Input records:
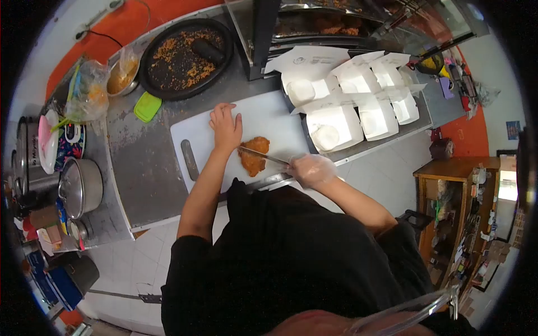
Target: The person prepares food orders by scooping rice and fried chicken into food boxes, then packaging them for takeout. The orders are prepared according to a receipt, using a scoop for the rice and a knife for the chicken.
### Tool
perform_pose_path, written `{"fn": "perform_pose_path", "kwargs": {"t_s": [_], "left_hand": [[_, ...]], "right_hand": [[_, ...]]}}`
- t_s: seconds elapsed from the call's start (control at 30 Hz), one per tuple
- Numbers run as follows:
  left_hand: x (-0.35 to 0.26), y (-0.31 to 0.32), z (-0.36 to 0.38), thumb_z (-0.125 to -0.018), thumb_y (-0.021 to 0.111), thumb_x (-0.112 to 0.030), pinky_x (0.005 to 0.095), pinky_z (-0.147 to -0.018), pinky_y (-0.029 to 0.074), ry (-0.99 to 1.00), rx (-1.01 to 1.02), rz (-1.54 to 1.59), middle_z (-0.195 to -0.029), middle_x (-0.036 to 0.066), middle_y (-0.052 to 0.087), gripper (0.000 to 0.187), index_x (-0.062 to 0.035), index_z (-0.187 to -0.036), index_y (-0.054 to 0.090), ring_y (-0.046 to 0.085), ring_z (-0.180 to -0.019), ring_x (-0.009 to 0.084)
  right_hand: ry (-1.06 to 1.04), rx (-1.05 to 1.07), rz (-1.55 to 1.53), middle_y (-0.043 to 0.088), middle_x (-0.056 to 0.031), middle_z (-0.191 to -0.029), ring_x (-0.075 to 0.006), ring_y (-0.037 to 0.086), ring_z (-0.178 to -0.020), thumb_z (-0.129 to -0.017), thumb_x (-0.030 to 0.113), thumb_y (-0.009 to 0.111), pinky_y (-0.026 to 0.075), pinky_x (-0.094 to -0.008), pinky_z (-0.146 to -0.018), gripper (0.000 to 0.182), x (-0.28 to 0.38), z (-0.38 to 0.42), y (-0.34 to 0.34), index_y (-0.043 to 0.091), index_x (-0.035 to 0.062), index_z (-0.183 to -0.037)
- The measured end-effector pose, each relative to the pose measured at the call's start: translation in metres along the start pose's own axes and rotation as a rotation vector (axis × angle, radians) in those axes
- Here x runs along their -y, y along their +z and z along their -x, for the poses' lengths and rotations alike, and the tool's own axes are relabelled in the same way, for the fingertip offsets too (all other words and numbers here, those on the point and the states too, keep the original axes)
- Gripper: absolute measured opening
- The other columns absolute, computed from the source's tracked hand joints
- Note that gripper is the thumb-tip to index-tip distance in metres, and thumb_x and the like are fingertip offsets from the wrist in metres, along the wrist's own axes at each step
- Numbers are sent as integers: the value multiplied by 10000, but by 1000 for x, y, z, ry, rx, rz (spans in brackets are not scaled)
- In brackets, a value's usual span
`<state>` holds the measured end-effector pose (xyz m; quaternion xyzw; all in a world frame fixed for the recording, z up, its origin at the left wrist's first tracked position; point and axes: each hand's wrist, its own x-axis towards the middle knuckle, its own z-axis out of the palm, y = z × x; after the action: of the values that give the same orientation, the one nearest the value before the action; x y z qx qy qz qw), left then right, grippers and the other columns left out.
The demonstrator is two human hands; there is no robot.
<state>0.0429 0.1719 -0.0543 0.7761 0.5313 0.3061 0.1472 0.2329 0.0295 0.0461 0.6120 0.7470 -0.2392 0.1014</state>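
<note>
A piece of fried chicken lies on a white cutting board in front of me. My right hand, in a clear plastic glove, is closed around the handle of a knife. Its narrow metal blade lies across the chicken. My left hand is bare and rests over the board, just beyond the chicken, with its fingers apart and nothing in them. To the right of the board stand several open white boxes, some with a pale rounded mound of what looks like rice inside.
A dark stone mortar with orange crumbs and a pestle stands at the back left. Near it are a green lid-like item and a metal bowl. A glass display case borders the back; a lidded pot stands left.
</note>
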Motion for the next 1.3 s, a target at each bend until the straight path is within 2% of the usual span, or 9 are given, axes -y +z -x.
{"fn": "perform_pose_path", "kwargs": {"t_s": [0.17, 0.27, 0.5, 0.63, 0.8, 0.97, 1.1, 1.2, 1.3], "left_hand": [[-11, 31, -1, -794, 541, -154, 434, -860, 287, 42, 67, 53, -1141, 120, 414, 345, -62, -1118, 466, 386, -1031, 302], [-13, 22, -10, -801, 539, -166, 438, -862, 286, 125, 151, -7, -1146, 124, 410, 352, -63, -1129, 458, 385, -1029, 305], [-15, 41, -18, -798, 534, -176, 440, -867, 284, 113, -9, 148, -1140, 126, 415, 360, -65, -1131, 453, 384, -1034, 299], [-6, 40, -32, -777, 555, -133, 446, -866, 285, 134, 114, 0, -1146, 134, 414, 376, -70, -1133, 452, 380, -1037, 324], [-17, 4, -15, -777, 549, -140, 449, -874, 275, -60, -27, 108, -1157, 139, 401, 396, -62, -1150, 442, 355, -1081, 322], [-5, 4, 36, -779, 543, -142, 439, -876, 265, -185, -12, 18, -1163, 138, 397, 409, -46, -1161, 433, 356, -1081, 318], [-4, 6, 23, -782, 534, -146, 450, -876, 253, -62, -18, -26, -1175, 138, 394, 416, -40, -1170, 426, 358, -1076, 314], [-9, 0, 23, -781, 530, -145, 448, -873, 254, -140, -66, 14, -1177, 137, 396, 422, -54, -1179, 424, 362, -1074, 311], [-9, 7, 44, -781, 529, -145, 441, -869, 258, -197, -47, 16, -1178, 135, 399, 426, -65, -1186, 422, 367, -1072, 311]], "right_hand": [[92, -7, 26, 593, -170, -700, -323, 589, -687, -882, 328, 421, 463, -435, -595, 340, -18, -2, 31, 574, 52, -753], [192, 106, -186, 621, -167, -889, -329, 602, -849, -857, 285, 432, 477, -433, -709, 302, -22, -17, 51, 636, 64, -836], [308, 132, -142, 626, -153, -860, -321, 613, -796, -847, 302, 463, 481, -428, -698, 282, -12, -1, 10, 637, 81, -866], [239, -52, -130, 632, -141, -855, -318, 611, -826, -867, 288, 437, 483, -426, -699, 270, -12, -16, 30, 628, 112, -942], [101, -9, -105, 617, -167, -730, -340, 602, -711, -861, 341, 451, 470, -446, -631, 362, 3, 18, -30, 612, 27, -785], [43, 27, -56, 611, -176, -734, -328, 601, -719, -869, 285, 432, 467, -441, -630, 304, -12, -5, 53, 601, 45, -791], [116, 151, -179, 610, -167, -957, -318, 585, -915, -880, 326, 415, 457, -421, -767, 312, -11, -11, 32, 600, 85, -949], [124, 254, -112, 626, -166, -879, -333, 607, -836, -859, 283, 441, 475, -417, -718, 277, 8, 1, -27, 616, 72, -903], [67, 84, -68, 605, -172, -716, -350, 598, -723, -846, 295, 468, 465, -435, -650, 283, 2, 16, 20, 586, 38, -833]]}}
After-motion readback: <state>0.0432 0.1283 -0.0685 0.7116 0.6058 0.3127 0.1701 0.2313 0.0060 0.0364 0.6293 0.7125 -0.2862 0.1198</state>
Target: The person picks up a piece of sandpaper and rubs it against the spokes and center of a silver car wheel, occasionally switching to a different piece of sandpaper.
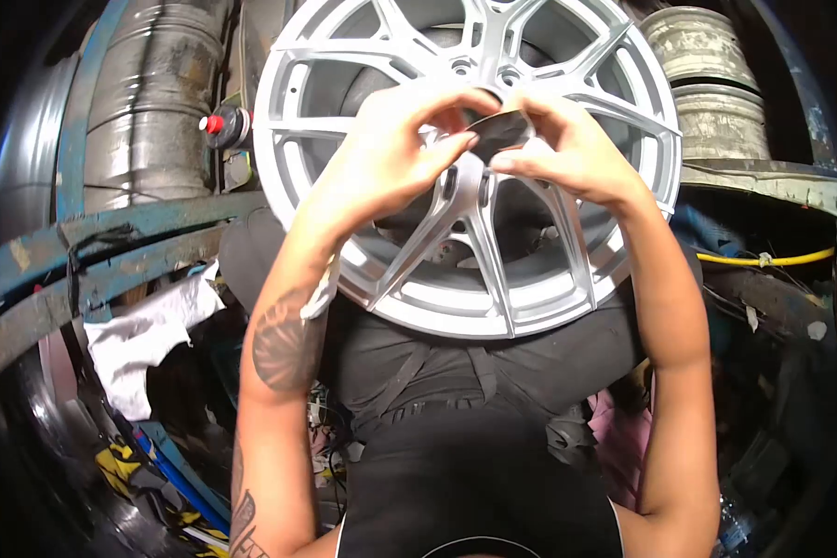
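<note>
A silver multi-spoke alloy wheel (470,200) leans over my lap, its face turned toward me. Above its hub, my left hand (386,149) and my right hand (572,149) come close together. Between them is a small, dark, bent sheet that looks like sandpaper (502,132). Its left edge is pinched by my left fingers and thumb, while my right fingers and thumb grip the other side. Part of the hub lies hidden behind the hands and the sheet.
Worn metal drums (153,102) stand at the left on a blue frame (139,228). Stacked steel rims (716,121) sit on the right shelf. A red-capped bottle (223,126) is beside the wheel. A white cloth (144,339) hangs at left; a yellow hose (781,259) runs at right.
</note>
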Motion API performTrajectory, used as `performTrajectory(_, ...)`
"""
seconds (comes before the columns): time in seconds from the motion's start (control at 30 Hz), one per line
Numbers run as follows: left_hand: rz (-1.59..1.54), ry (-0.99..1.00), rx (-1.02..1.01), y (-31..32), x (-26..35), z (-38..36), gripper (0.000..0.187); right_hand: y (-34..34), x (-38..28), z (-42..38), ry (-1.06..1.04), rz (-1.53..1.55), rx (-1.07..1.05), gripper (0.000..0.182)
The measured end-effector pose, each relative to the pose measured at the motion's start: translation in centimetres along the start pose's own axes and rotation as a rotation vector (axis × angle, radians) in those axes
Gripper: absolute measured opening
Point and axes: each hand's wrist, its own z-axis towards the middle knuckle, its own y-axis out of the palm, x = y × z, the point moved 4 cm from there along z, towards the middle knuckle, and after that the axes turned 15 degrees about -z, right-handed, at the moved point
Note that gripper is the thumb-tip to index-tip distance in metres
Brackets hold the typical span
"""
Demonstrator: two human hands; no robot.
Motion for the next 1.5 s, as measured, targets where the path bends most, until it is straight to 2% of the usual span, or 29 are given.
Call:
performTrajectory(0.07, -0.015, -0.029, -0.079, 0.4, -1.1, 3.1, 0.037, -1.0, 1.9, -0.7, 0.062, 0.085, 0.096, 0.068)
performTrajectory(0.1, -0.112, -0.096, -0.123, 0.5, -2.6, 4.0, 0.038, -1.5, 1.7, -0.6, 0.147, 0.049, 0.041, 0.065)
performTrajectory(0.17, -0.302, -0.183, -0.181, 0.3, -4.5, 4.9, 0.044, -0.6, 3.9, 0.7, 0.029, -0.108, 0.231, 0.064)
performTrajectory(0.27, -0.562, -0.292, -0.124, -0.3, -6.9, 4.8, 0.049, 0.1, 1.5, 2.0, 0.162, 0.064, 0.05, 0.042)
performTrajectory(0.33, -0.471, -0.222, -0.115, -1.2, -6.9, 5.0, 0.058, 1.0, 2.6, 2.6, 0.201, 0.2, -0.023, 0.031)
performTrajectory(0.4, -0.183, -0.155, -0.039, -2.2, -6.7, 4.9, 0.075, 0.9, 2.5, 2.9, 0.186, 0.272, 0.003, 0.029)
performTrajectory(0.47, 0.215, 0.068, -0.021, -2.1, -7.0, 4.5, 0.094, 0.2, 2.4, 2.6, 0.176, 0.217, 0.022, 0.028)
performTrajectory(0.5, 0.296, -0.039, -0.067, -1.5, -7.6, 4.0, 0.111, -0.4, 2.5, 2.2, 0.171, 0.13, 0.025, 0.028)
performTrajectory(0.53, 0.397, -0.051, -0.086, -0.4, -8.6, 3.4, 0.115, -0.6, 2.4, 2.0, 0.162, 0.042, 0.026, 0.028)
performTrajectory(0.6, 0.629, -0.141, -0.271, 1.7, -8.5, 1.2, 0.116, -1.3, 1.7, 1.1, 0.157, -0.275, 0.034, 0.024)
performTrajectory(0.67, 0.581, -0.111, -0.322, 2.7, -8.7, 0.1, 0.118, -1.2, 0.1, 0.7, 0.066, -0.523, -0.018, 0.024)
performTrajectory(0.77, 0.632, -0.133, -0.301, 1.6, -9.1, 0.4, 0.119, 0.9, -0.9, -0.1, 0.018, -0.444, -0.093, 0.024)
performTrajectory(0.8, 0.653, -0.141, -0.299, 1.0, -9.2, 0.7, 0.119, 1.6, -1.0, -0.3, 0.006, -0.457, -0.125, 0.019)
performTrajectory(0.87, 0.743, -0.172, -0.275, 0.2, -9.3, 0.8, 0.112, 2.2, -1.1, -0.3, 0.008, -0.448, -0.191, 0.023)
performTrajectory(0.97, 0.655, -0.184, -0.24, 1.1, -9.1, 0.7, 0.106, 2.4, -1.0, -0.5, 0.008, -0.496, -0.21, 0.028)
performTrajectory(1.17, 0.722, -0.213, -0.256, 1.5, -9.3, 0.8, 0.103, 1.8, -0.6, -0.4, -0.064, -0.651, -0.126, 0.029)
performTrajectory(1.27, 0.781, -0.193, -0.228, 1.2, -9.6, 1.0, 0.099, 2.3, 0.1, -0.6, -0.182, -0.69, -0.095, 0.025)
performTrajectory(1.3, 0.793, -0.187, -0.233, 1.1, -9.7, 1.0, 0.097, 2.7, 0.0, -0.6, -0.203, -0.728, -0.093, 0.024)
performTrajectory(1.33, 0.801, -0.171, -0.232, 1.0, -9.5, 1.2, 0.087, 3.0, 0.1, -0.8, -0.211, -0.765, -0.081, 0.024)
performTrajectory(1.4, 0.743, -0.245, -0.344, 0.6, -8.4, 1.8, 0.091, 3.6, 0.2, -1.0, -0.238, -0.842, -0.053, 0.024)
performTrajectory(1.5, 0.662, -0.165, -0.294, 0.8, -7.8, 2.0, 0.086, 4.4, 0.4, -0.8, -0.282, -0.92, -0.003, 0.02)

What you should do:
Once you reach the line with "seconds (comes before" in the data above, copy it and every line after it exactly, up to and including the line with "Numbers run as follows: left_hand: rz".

Result below:
seconds (comes before the columns): time in seconds from the motion's start (control at 30 Hz), one per line
Numbers run as follows: left_hand: rz (-1.59..1.54), ry (-0.99..1.00), rx (-1.02..1.01), y (-31..32), x (-26..35), z (-38..36), gripper (0.000..0.187); right_hand: y (-34..34), x (-38..28), z (-42..38), ry (-1.06..1.04), rz (-1.53..1.55), rx (-1.07..1.05), gripper (0.000..0.182)

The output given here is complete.